Pero el Constitucional considera que la ayuda económica controvertida encaja en el concepto de legislación laboral y su naturaleza es la de una subvención de fomento del empleo y de inserción laboral, algo que es competencia vasca. «En contra de lo afirmado por el abogado del Estado, nos encontramos ante unas medidas que intentan incentivar la contratación de desempleados de larga duración en condiciones especialmente vulnerables, a través de acciones de políticas activas de empleo que faciliten su retorno al mercado laboral», dice el Constitucional.
Así las cosas, el alto tribunal recuerda que el Estado debe desarrollar la legislación básica en esta materia, pero «no puede ignorar que la competencia para la ejecución de las normas dictadas en virtud de la competencia estatal sobre las bases y coordinación de la planificación general de la actividad económica corresponde, en principio, a las Comunidades Autónomas».

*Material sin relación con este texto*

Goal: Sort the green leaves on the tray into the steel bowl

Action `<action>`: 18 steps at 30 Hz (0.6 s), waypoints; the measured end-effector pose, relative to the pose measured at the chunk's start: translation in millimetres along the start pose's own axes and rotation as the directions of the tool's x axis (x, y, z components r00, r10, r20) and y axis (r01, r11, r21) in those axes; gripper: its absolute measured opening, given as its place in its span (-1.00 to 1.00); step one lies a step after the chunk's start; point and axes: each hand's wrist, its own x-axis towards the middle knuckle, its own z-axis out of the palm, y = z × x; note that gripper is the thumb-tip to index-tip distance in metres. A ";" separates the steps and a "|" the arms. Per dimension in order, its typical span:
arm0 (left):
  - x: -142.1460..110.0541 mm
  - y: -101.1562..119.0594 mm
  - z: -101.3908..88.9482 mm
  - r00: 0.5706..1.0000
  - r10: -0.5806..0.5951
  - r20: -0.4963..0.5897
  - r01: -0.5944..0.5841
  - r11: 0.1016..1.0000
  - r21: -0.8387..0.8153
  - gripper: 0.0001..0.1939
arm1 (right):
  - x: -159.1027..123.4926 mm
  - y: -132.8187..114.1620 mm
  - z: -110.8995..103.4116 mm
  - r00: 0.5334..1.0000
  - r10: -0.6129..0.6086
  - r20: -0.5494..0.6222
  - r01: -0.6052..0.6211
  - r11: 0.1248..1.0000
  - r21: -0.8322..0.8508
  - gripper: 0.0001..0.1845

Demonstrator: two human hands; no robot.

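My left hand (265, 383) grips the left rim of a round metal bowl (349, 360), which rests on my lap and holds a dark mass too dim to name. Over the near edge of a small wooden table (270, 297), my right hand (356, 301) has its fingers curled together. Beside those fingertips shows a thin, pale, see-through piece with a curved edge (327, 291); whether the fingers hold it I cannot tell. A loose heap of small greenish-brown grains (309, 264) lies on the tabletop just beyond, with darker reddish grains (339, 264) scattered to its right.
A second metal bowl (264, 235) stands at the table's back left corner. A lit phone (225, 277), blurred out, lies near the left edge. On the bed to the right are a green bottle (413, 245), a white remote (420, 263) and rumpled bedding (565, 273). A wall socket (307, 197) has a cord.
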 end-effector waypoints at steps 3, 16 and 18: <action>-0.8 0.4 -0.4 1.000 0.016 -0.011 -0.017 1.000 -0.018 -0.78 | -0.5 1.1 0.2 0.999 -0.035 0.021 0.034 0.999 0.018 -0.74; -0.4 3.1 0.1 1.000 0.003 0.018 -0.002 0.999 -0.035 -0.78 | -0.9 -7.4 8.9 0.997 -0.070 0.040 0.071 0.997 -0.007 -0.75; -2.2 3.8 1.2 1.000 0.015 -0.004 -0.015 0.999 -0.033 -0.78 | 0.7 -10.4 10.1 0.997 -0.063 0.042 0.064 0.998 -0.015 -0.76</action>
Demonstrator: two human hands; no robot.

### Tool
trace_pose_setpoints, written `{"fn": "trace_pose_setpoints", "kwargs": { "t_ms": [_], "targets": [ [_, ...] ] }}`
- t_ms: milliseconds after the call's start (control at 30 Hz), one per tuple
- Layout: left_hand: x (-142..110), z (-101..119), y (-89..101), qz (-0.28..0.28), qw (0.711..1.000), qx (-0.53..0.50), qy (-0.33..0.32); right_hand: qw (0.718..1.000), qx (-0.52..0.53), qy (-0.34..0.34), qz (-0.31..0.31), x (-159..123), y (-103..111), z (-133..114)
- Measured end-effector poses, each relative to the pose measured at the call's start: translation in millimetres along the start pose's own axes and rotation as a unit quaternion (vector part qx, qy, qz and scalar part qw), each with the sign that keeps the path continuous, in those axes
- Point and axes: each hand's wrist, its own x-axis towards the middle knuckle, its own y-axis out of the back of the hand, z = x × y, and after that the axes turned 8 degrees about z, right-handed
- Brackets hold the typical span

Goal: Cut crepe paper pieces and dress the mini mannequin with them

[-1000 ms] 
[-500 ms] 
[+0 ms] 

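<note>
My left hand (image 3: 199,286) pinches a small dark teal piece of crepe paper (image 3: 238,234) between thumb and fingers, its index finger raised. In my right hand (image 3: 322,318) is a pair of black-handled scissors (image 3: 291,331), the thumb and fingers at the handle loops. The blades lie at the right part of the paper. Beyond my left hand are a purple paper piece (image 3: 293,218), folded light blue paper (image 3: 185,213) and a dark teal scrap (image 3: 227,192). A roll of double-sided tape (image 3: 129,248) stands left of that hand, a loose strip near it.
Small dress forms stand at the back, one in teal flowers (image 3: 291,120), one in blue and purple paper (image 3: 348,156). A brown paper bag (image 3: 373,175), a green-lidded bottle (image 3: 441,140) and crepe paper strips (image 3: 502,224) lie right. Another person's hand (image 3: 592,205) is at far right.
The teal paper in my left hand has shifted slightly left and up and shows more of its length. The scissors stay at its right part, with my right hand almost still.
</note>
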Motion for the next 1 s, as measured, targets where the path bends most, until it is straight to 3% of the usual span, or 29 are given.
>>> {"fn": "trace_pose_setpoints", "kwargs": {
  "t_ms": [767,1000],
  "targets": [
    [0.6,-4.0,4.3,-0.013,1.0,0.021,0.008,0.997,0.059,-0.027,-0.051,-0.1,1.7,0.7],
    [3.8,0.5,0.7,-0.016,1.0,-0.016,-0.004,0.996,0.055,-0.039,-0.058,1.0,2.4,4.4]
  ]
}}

Sobre esa base concluye que «la atribución que la normativa reguladora del citado Programa efectúa para el Servicio Público de Empleo Estatal (SEPE), de modo que sea este el encargado de ejercer las funciones de concesión y pago de esta ayuda económica de acompañamiento, debe considerarse como inconstitucional y nula, por corresponder a la competencia de los Servicios de Empleo de las Comunidades Autónomas».